Interactive work on markdown file

LM markdown supports interactive writing through the interaction with a language model. This interaction takes place through metadata blocks that may be inserted at any point in the document. You can ask a question about the text, or request work on the text, by posting a message to the language model in the metadata.

Metadata and hierarchical structure

When you interact with the language model, this latter automatically receives parts of the text of the markdown file as context to the query. This text is selected based on the position of the metadata block where the query is formulated.

A general rule in LM markdown is that metadata blocks annotate the material that follows. If what follows a metadata block is a heading, then the annotation refers to the whole content under the heading. If what follows the block is a text block, then the annotation only refers to the following text block.

Example of getting feedback from a language model

Here is an example of markdown text, with a heading and some text that follows.

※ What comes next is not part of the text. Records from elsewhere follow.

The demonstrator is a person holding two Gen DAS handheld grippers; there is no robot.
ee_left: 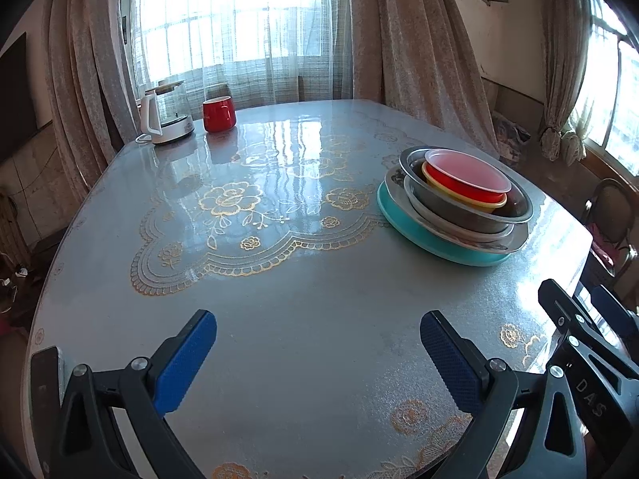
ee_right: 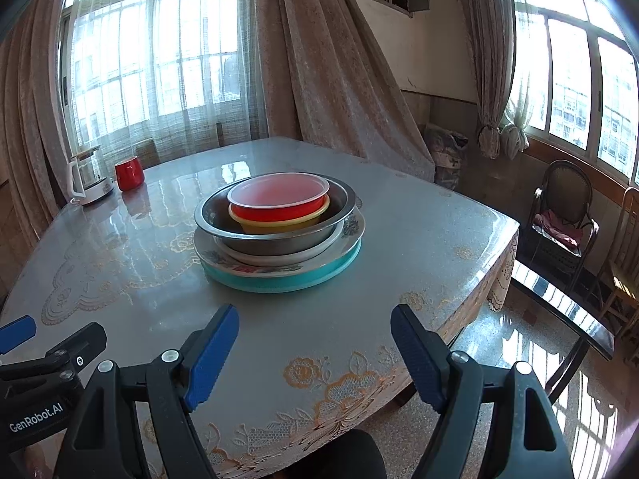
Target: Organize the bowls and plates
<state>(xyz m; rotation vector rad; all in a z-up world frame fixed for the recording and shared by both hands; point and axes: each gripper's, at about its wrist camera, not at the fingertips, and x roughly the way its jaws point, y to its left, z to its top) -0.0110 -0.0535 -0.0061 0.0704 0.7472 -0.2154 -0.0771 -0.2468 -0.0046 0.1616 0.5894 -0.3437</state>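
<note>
A: Where's the stack?
B: On the counter (ee_right: 399, 215), w/ the floral cloth. From the right tool (ee_right: 313, 353) it's at 12 o'clock, a bit left; from the left tool (ee_left: 317, 361) approx 1 o'clock, well apart from both.
A: What's in it, bottom up?
B: Teal plate (ee_right: 279, 281), floral plate (ee_right: 351, 225), a pale dish on that, steel bowl (ee_right: 275, 241), yellow bowl (ee_right: 279, 223), red bowl (ee_right: 275, 209) w/ a clear plastic bowl (ee_right: 279, 191) nested on top.
A: Tools?
B: Both gape wide, blue pads apart, nothing btwn them, nothing gripped. Both hang over the near counter edge.
A: Other stuff?
B: Red mug (ee_left: 217, 113) and glass kettle (ee_left: 167, 115) side by side at 11 o'clock, far corner. Chair (ee_right: 563, 215) at 2 o'clock by the window.
</note>
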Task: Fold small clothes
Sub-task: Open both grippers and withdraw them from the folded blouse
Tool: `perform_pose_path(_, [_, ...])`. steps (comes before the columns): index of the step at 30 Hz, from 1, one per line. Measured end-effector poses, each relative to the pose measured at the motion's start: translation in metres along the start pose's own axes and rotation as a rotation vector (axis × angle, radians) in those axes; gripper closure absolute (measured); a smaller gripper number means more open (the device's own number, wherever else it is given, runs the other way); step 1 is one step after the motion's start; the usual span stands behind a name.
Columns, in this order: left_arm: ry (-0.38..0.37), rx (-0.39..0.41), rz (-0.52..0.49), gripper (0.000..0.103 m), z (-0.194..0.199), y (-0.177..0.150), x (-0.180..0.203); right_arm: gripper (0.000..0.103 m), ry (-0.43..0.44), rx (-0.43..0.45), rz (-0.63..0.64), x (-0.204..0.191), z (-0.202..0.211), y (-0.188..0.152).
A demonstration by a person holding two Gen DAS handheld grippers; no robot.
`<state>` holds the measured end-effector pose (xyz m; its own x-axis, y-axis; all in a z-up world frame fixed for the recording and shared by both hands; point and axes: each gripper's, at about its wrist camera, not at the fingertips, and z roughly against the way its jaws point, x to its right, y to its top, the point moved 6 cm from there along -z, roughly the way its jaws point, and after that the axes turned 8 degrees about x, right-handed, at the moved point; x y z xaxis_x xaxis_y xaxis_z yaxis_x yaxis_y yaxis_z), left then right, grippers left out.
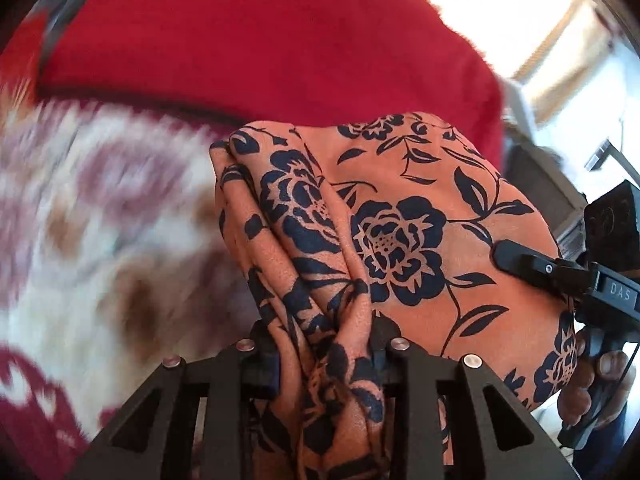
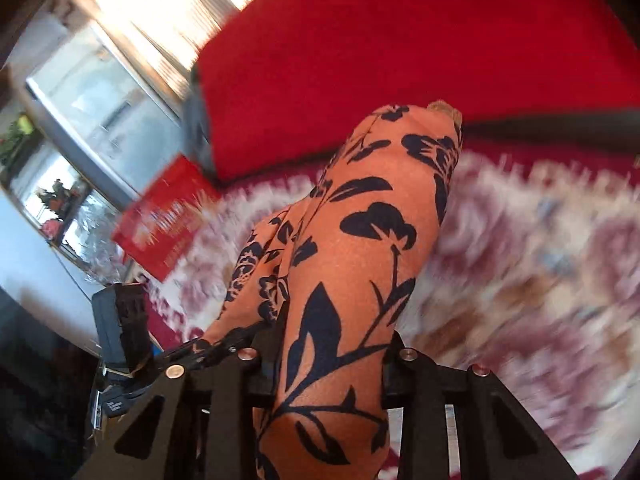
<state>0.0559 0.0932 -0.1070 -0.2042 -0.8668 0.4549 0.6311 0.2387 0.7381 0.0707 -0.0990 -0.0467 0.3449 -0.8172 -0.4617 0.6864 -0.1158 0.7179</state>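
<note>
Left hand-held gripper (image 1: 326,344): clenched on a bunched fold of the orange cloth (image 1: 400,216), gathered in pleats between its pads. Right hand-held gripper (image 2: 332,344): likewise grasping the same cloth, a smooth taut band running up and away from its fingers.

Cloth: orange-pink, printed with dark navy roses, leaves and stems; thin, draping. It hangs raised between the two grippers, above a blurred patterned carpet (image 1: 100,220) in white, maroon and brown.

In the left view the right gripper reaches in from the right edge, a person's hand (image 1: 596,384) wrapped round its handle, fingers curled. Far behind: a red cushion (image 2: 400,48).
</note>
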Motion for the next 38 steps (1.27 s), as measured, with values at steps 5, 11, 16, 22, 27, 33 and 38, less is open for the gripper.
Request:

## What are linear models?

Linear models and their generalizations constitute the majority of the statistical models used
in practice. Here, we will look at linear models from a practical perspective, emphasizing the
issues in correctly applying them and in understanding their output.

Linear models capture the association between a set of variables, the *predictors* (also known 
as *independent variables*), and an *outcome* variable (or *dependent variable*). In the
simplest setting, this association may be approximated and displayed by a line relating a
predictor and the outcome. However, the generalizations of linear models allow capturing much
more complex associations.

To receive feedback about this text, we will insert a metadata block before the heading, and interrogate the language model through a key/value pair, where the key is 'query' or simply '?':

---
query: please review the text for clarity and conciseness.
---
## What are linear models?

Linear models and their generalizations constitute the majority of the statistical models used
in practice. Here, we will look at linear models from a practical perspective, emphasizing the
issues in correctly applying them and in understanding their output.

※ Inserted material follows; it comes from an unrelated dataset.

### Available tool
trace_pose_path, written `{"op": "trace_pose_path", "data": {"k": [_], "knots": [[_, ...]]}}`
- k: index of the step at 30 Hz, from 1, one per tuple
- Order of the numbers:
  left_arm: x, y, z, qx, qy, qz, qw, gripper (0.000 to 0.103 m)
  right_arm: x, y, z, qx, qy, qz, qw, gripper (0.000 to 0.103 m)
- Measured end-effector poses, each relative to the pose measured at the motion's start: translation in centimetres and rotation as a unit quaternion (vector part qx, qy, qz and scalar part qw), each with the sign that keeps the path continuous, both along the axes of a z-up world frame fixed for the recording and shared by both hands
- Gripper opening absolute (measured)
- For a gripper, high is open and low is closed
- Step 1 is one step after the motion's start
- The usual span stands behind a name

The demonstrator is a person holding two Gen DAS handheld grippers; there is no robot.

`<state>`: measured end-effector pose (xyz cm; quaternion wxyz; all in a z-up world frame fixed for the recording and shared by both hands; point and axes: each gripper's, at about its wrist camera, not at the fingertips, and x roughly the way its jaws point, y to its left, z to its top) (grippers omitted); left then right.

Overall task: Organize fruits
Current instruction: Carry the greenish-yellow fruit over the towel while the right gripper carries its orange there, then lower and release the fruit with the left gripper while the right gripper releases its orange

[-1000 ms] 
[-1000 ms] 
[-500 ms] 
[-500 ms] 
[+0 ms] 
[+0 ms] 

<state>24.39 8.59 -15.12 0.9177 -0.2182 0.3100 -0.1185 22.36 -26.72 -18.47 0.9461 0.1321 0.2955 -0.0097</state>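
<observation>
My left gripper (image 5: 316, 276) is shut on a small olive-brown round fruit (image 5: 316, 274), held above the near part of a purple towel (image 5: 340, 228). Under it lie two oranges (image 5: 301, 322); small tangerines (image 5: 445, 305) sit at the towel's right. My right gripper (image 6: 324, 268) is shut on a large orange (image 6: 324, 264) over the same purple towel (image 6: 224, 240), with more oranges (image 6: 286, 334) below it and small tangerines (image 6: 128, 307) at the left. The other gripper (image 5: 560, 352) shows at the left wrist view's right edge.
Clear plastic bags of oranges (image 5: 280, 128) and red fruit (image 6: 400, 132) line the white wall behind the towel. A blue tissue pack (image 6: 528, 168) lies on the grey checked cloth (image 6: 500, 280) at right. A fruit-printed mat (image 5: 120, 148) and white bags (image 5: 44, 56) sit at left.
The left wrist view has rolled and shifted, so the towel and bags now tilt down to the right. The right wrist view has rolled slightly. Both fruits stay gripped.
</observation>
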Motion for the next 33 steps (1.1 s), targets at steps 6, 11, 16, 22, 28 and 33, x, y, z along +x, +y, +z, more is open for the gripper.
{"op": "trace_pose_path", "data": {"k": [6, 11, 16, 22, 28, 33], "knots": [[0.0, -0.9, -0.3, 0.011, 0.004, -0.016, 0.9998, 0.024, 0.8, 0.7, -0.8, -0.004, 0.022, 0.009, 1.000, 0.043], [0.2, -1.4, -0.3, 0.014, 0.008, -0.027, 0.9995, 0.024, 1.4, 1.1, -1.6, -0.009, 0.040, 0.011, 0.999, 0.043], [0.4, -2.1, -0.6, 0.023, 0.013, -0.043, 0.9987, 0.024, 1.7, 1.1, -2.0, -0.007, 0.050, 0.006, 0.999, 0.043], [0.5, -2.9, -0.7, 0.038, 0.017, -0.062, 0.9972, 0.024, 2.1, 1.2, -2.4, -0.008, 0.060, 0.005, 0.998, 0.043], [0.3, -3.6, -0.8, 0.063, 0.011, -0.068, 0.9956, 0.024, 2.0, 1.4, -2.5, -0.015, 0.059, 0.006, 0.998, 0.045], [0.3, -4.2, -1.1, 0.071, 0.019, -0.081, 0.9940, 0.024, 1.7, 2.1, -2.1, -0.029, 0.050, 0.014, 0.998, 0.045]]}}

Linear models capture the association between a set of variables, the *predictors* (also known 
as *independent variables*), and an *outcome* variable (or *dependent variable*). In the
simplest setting, this association may be approximated and displayed by a line relating a
predictor and the outcome. However, the generalizations of linear models allow capturing much
more complex associations.

Because this query is placed before the heading, both text blocks will be sent to the language model for it to respond to the query. In contrast, had the metadata block been placed before a text block, only the text of that block would be sent to the language model. Also note that 'text' is the term to use to refer to the text that the language model receives during the query.

The interaction with the language model is controlled thorugh the CLI with a call to markdown_messages:

from lmm.scan.scan_messages import markdown_messages

document = markdown_messages("MyText.md")

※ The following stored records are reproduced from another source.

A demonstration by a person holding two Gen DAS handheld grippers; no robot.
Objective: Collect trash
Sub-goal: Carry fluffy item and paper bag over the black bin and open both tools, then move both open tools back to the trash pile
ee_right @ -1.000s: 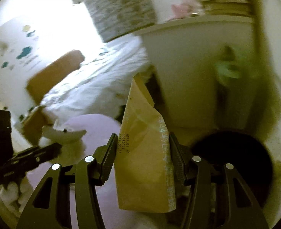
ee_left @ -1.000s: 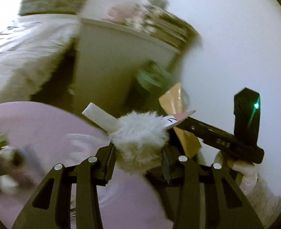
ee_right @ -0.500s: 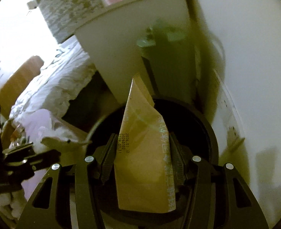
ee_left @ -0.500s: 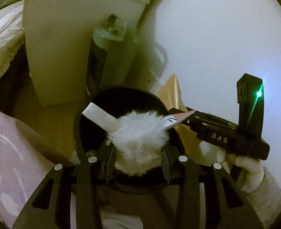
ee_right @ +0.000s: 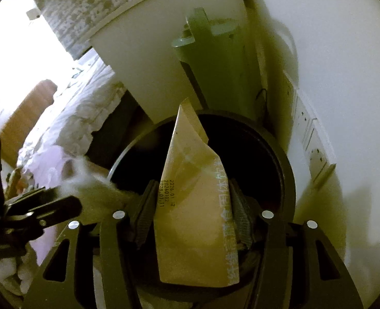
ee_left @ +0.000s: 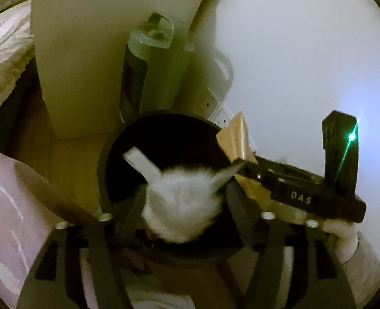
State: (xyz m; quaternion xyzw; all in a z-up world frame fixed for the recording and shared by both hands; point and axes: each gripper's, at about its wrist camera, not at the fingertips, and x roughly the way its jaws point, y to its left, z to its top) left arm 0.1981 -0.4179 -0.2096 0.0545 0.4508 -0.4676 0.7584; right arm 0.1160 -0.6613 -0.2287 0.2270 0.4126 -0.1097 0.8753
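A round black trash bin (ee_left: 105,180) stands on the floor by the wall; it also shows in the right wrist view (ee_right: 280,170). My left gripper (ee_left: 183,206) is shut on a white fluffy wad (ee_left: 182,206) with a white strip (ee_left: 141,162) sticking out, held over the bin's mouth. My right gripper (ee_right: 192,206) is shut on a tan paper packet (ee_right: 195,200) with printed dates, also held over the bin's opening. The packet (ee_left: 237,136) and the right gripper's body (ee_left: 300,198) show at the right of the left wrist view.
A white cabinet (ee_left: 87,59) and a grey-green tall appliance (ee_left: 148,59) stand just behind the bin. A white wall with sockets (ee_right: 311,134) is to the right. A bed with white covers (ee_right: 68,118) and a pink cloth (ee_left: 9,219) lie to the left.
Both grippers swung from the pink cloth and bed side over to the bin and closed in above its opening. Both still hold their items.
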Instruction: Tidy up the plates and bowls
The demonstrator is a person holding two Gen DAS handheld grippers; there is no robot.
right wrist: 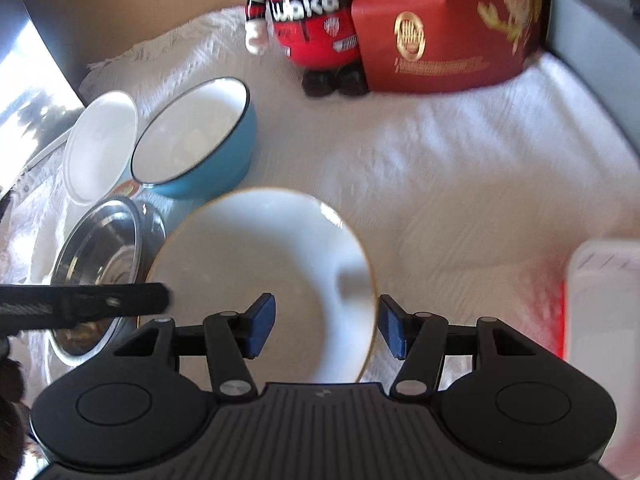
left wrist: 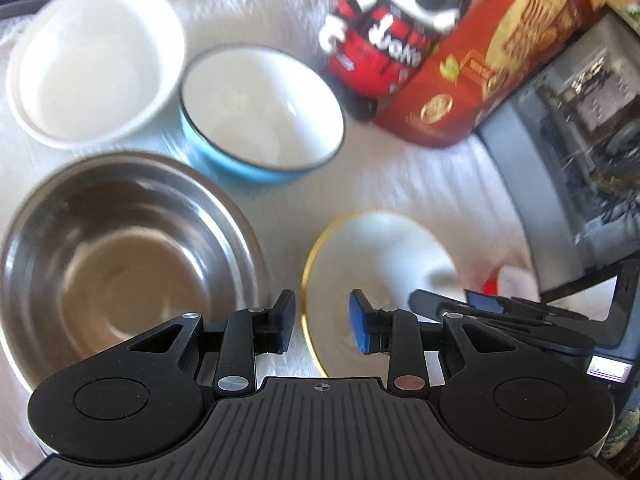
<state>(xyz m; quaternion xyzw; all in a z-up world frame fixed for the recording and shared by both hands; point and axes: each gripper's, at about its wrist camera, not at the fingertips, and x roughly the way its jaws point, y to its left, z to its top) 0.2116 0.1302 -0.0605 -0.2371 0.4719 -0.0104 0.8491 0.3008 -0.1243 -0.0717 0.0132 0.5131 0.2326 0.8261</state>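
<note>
Landmark: gold-rimmed white plate (right wrist: 256, 280), round, shallow, glossy ceramic with a thin gold edge, lying flat on a white, ribbed woven cloth (right wrist: 440, 184).

Steel bowl (left wrist: 120, 256): round, polished metal with a brushed, ringed inside, just left of the plate.

Blue bowl (left wrist: 260, 112): sky-blue outside, white glazed inside, dark thin rim; behind the plate and to its left, tilted in the right wrist view.

White dish (left wrist: 92, 64): round, plain white, matte; beyond the blue bowl, further left of the plate, close against that bowl.

Figurine (right wrist: 308, 20): red, black and white glossy toy with lettering, well behind the plate.

Red box (right wrist: 444, 28): cardboard, gold print, beside the figurine, behind the plate.

Left gripper (left wrist: 322, 320): black arms, blue pads, jaws partly open and empty, above the plate's left edge.

Right gripper (right wrist: 326, 326): same build, jaws wider apart, nothing held, over the plate's near side.
</note>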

The edited text is automatically reloaded in a markdown text editor such as MS Visual Studio Code or RStudio, with the response of the language model listed at the bottom of the metadata block:

---
query: please review the text for clarity and conciseness.
~chat:
- please review the text for clarity and conciseness.
- Here is a revised version of the text for improved clarity and conciseness:

"Linear models and their generalizations make up most statistical models used in practice.
This discussion focuses on applying linear models correctly and interpreting their output. 
Linear models describe the relationship between predictors (independent variables) and an 
outcome (dependent variable). In the simplest case, this relationship can be represented by a
line between a predictor and the outcome. More advanced linear models can capture more complex
associations."

Let me know if you would like it further simplified or adjusted!
---

## What are linear models?

Linear models and their generalizations constitute the majority of the statistical models used
in practice. Here, we will look at linear models from a practical perspective, emphasizing the
issues in correctly applying them and in understanding their output.

Linear models capture the association between a set of variables, the *predictors* (also known 
as *independent variables*), and an *outcome* variable (or *dependent variable*). In the
simplest setting, this association may be approximated and displayed by a line relating a
predictor and the outcome. However, the generalizations of linear models allow capturing much
more complex associations.

The interaction with the language model can be continued by re-writing the text of the query. The application checks that the query is new, and sends it to the language model. If you delete che ~chat in the meatadata block without deleting the query: key, then the query (and the text) will be sent to the language model again.

It is possible to save the edited markdown to a different file. In this case, indicate the new file name as the second argument of the call to markdown_messages:

from lmm.scan.scan_messages import markdown_messages

document = markdown_messages("MyText.md", "MyTextEdited.md")

Remove messages to and from the language model

To eliminate all messages arising from interactions with language models from the markdown, use markdown_clear_messages.

Messages to and from the language model are automatically removed when the document is scanned for RAG annotations.